Experiments with 2 and 3-Dimensional Detection Algorithms Preliminary to Driver Drowsiness Monitoring

2014 
Drowsiness caused by fatigue is one of the main factors in motor vehicle accidents. Signs of drowsiness are the reduction of spontaneous blinks, decrease in blink amplitude, increase in blink duration, decrease in blink rate, and forced eyelid closure. One of the methods for detecting these signs is video-image processing. The development of an algorithm that adequately describes the physical properties of eye signs and images is presented in this paper. A Gaussian model with a matching process was used to approximate the peaks in one-dimensional graphs, and circular and spherical features and shapes in two-dimensional and three-dimensional space. The developed algorithm, called Semi-Adhesive Approximation (SAA) was based on the Least Squares method.
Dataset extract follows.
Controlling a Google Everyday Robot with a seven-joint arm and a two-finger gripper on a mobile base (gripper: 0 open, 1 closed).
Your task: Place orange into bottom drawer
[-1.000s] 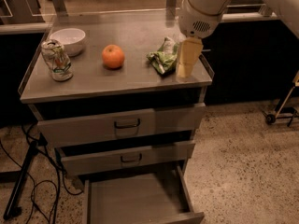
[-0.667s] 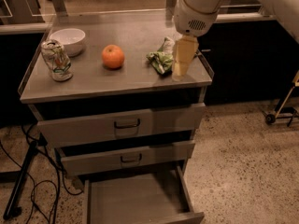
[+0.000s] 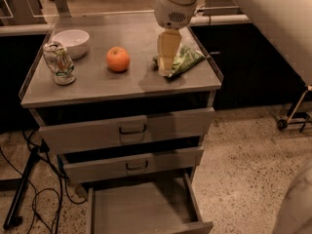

Its goal was to achieve an approximation by minimizing a dynamically weighed mean-square-error cost function that self-selects a sub-range of the data over which a good local approximation can be achieved to detect eye movements that identify microsleeps and consequently drowsiness state. Results showed that when the data included increased noise, SAA performed much better than existing methods. One-, two- and three-dimensional applications are presented using the fitting algorithm for peak, circle and sphere detection. Much better results, than the baseline Least Squares method, were obtained in all cases.